Patent No. 3599618 gazette

  The tripod member 103 of the tripod type constant velocity universal joint 101 of Patent Document 1 is subjected to heat treatment such as carburizing and tempering in order to secure strength and rolling life of the contact portion of the leg shaft 107 with the roller unit 104. A hardened layer is formed on the entire surface. The effective hardened layer depth of the hardened and hardened layer H is about 1 mm to 2 mm, but since the contact portion of the leg shaft 107 with the roller unit 104 has a high surface pressure, considering further improvement of the life under high load, It is necessary to increase the effective hardened layer depth.

  Here, the effective hardened layer depth is the value of the maximum shear stress generation depth ZST calculated from the contact portion load between the shaft 107 and the roller unit 104 under high torque load applied to the constant velocity universal joint 101 and the contact ellipse. On the other hand, it is defined as the depth range to be minimized by multiplying the safety factor (1.5 times to 3 times). Further, the effective hardened layer depth generally indicates a range of Hv 513 (HRC 50) or more, and the total hardened layer depth indicates a range hardened by heat treatment to a hardness of the material before heat treatment or more. The hardness of the material is about Hv 300 to 390 (HRC 30 to 40).

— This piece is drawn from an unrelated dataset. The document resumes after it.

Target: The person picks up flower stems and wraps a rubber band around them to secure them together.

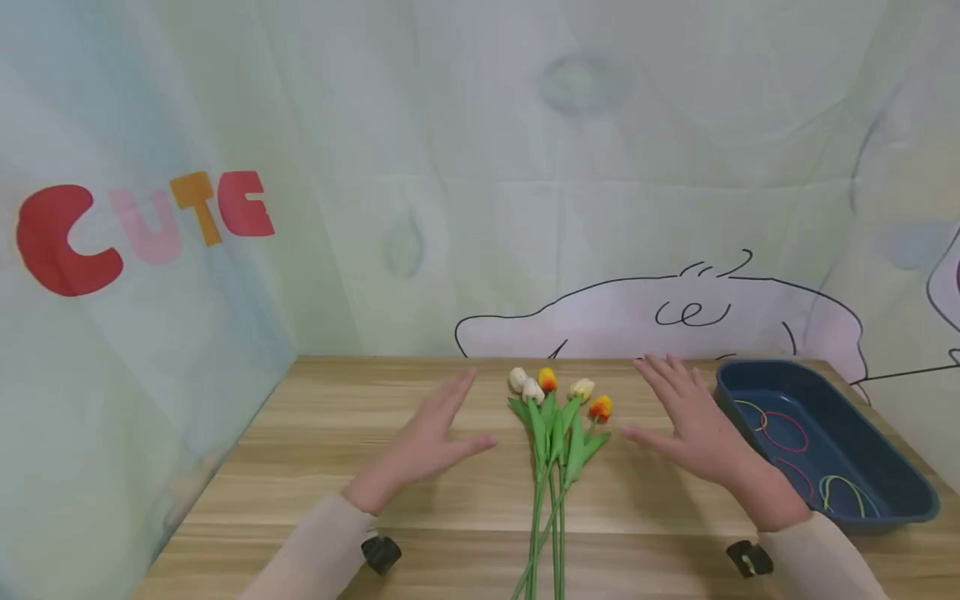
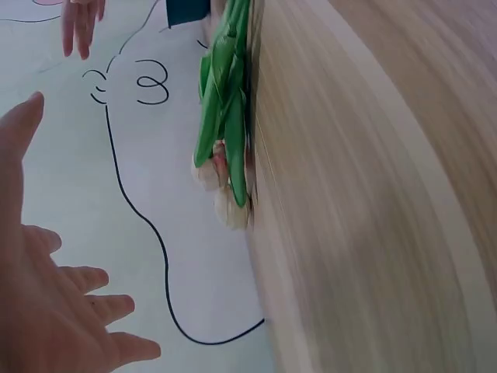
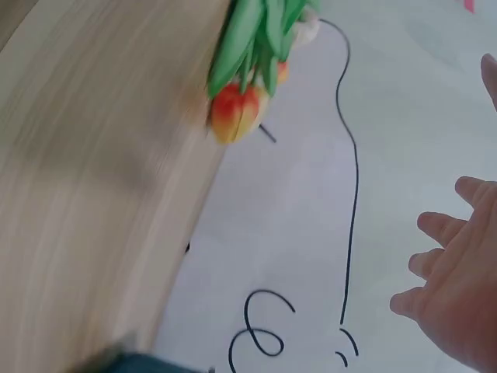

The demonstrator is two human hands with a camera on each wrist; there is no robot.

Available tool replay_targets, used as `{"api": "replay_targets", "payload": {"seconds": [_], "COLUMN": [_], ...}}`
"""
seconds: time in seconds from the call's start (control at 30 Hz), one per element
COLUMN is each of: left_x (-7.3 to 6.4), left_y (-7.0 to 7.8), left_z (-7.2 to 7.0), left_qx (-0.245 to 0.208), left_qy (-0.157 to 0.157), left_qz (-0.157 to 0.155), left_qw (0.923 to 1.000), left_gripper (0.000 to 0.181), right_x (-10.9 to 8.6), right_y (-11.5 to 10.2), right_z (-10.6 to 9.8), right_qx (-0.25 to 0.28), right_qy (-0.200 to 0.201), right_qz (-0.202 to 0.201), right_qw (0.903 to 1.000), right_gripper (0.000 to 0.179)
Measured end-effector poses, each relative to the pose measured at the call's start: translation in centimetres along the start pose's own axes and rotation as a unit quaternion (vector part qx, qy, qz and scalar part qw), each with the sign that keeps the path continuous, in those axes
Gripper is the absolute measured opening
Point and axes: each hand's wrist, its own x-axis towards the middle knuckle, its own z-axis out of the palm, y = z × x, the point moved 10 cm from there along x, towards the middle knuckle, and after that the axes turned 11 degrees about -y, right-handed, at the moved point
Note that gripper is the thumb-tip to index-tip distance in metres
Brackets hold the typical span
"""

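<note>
Several artificial tulips (image 1: pixel 557 442) lie loosely bunched on the wooden table, their stems crossing toward the near edge. The blossoms are white, pale yellow and orange-red. To the left of them my left hand (image 1: pixel 426 437) hovers with fingers straight and thumb spread, touching nothing. On the other side my right hand (image 1: pixel 697 425) is held the same way, apart from the flowers. In the left wrist view, white tulip heads (image 2: pixel 231 208) show beyond green leaves. An orange-red tulip head (image 3: pixel 235 113) appears in the right wrist view.
At the right of the table stands a dark blue tray (image 1: pixel 892 467) with several coloured rubber bands (image 1: pixel 785 432) inside. Behind the table hangs a printed cloth backdrop (image 1: pixel 480 208), with red, pink and orange lettering at the left.
</note>
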Motion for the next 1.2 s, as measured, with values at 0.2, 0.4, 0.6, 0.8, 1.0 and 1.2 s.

  FIG. 15 shows the hardness distribution from the outer peripheral surface of the leg shaft 107 in FIG. 14 (b) toward the inside. De shown in FIG. 15 is the effective hardened layer depth, and Dt is the total hardened layer depth.

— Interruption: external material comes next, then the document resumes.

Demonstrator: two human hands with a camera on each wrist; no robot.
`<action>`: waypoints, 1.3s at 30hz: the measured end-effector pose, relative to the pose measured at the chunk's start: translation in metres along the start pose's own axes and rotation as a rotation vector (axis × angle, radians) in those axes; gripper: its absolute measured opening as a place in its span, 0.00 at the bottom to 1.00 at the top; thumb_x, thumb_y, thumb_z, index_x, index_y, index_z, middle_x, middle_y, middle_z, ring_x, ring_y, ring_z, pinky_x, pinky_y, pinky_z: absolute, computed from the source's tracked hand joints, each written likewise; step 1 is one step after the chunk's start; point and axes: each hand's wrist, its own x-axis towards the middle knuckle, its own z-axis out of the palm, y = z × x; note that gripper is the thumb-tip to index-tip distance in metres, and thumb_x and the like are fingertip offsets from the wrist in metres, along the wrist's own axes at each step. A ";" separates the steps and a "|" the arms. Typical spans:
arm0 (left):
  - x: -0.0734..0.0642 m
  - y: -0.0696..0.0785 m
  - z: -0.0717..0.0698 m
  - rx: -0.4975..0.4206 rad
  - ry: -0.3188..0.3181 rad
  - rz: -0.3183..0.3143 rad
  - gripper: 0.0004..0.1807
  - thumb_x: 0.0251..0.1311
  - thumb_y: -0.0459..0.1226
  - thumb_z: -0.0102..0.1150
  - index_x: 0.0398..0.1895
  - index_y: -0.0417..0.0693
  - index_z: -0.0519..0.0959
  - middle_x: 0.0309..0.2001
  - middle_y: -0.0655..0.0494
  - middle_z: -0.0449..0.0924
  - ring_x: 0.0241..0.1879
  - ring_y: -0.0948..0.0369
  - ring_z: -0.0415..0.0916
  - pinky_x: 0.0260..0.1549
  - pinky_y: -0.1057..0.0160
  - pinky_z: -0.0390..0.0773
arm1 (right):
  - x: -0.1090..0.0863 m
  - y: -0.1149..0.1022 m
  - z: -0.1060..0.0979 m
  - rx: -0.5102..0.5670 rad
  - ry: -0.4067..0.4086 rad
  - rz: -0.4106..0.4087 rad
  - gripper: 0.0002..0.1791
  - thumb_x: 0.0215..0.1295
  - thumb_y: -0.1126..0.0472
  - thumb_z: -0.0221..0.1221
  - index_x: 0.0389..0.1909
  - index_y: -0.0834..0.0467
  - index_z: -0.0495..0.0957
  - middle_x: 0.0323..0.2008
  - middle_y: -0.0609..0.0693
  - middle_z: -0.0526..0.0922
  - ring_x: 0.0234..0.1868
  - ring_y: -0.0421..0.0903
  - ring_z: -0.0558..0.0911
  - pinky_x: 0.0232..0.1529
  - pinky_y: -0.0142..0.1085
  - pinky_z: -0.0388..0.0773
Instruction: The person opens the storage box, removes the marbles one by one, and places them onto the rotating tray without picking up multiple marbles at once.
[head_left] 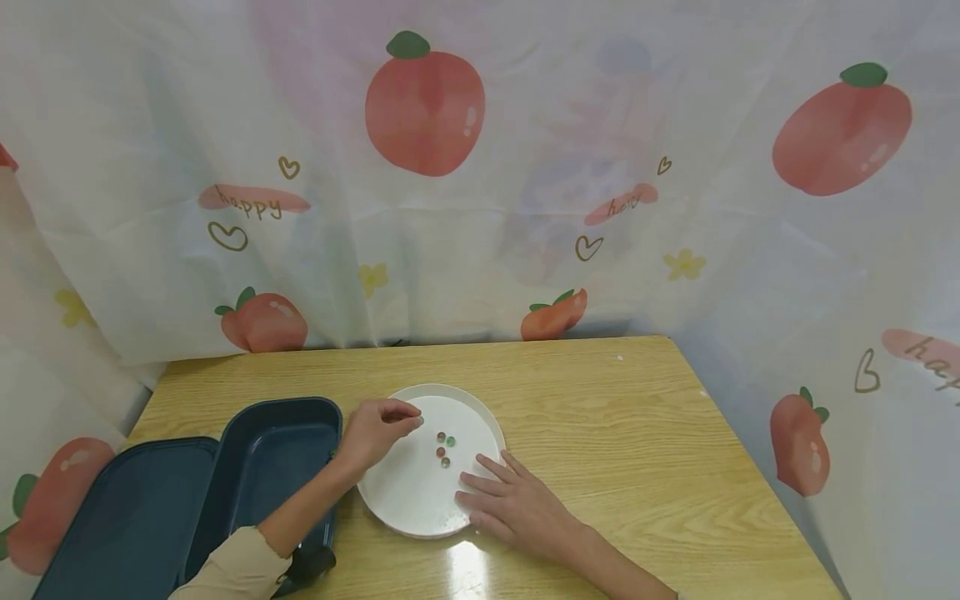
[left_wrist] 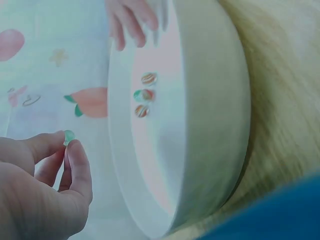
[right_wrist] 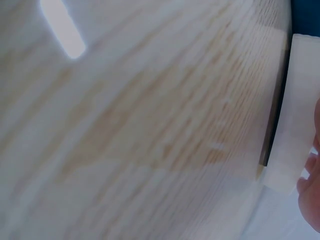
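My left hand [head_left: 373, 435] pinches a small green glass marble [left_wrist: 69, 136] between thumb and fingertips, held above the left side of a round white plate with a raised rim [head_left: 393, 504]. Several glass marbles [head_left: 441, 452] lie loosely grouped near the middle of the plate, some with orange-red stripes and some greenish. At the plate's lower right edge is my right hand [head_left: 517, 506], its fingers spread and straight over the rim. Only part of that hand [right_wrist: 311, 195] shows in the right wrist view, beside the plate's white side wall.
A deep dark blue rectangular bin [head_left: 258, 467] stands left of the plate, under my left forearm. Further left is a shallower dark blue tray or lid [head_left: 138, 508]. All rest on a wooden table [head_left: 637, 467], with a fruit-printed curtain [head_left: 487, 250] behind it.
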 end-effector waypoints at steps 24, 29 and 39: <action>0.011 -0.013 0.028 0.054 -0.017 -0.035 0.02 0.51 0.34 0.65 0.29 0.46 0.83 0.25 0.58 0.79 0.27 0.62 0.76 0.27 0.65 0.75 | 0.000 0.000 -0.002 0.001 0.000 0.001 0.19 0.70 0.46 0.44 0.58 0.43 0.73 0.61 0.42 0.68 0.67 0.49 0.58 0.61 0.54 0.54; 0.013 -0.017 0.033 0.109 -0.019 -0.024 0.02 0.49 0.33 0.66 0.28 0.46 0.83 0.25 0.59 0.79 0.27 0.63 0.74 0.26 0.66 0.74 | 0.000 0.000 -0.002 0.002 0.001 0.001 0.19 0.70 0.47 0.44 0.58 0.43 0.73 0.61 0.42 0.68 0.66 0.49 0.58 0.61 0.55 0.54; 0.014 -0.026 0.041 0.137 -0.017 -0.003 0.02 0.48 0.32 0.66 0.26 0.43 0.83 0.22 0.59 0.78 0.25 0.64 0.73 0.25 0.66 0.72 | 0.000 0.001 0.000 0.000 -0.004 0.000 0.19 0.70 0.46 0.43 0.58 0.43 0.73 0.61 0.42 0.68 0.66 0.49 0.58 0.61 0.54 0.53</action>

  As shown in FIG. 14A, the leg shaft 107 of the tripod member 103 has a solid structure, and if the effective hardened layer depth De of the leg shaft 107 is made deeper, the trunnion body 103a other than the leg shaft 107 and the female spline Since the effective hardening depth of the hardened layer 123 on the surface 123 is also increased, there is a concern that the strength may be reduced, or the heat treatment time is lengthened and the hardening cost is increased. found.

  On the other hand, in recent years, the demand for improving the fuel consumption of automobiles has become increasingly strong, and further weight reduction of constant velocity universal joints, which are one of the automobile parts, is strongly desired. It has been found that the means on the extension of the tripod-type constant velocity universal joint 101 disclosed in Patent Document 1 can not reach this requirement.

  An object of the present invention is to provide a double rotor type tripod type constant velocity universal joint which achieves weight reduction with improvement in strength and life in view of the above problems.

  As a result of various investigations to achieve the above object, the present invention provides hollow holes in the leg shaft of the tripod member, obtains a hardened layer from the hollow holes, and hardens the outer diameter side and the inner diameter side of the leg shaft. By combining the hardened layer, we came to a new idea of raising the hardened layer of the leg portion only.

  As technical means for achieving the above object, the present invention comprises: an outer joint member formed with three track grooves having circumferentially oppositely disposed roller guide surfaces; The roller member includes a tripod member having a three-legged shaft, a roller inserted in the track groove, and an inner ring externally fitted on the leg shaft to rotatably support the roller, the roller being a roller guide surface Along the axis of the outer joint member so that the inner circumferential surface of the inner ring is formed into an arc-like convex cross section, and the outer circumferential surface of the leg shaft has a straight shape in the vertical cross section No, and has a substantially elliptical shape in cross section, and the outer peripheral surface of the leg shaft is in contact with the inner peripheral surface of the inner ring in a direction orthogonal to the axis of the joint, and the leg shaft in the axial direction of the joint Of the outer surface of the In the tripod type constant velocity universal joint having a gap formed with the inner circumferential surface of the inner ring, a hollow hole is formed in the leg shaft, and a hardened layer is formed on the outer peripheral surface of the leg shaft and the surface of the hollow hole The hardened layer is connected in the radial direction of the leg shaft from the outer peripheral surface of the leg shaft to the surface of the hollow hole. According to the above configuration, it is possible to realize a tripod type constant velocity universal joint that achieves weight reduction as well as improvement in strength and life.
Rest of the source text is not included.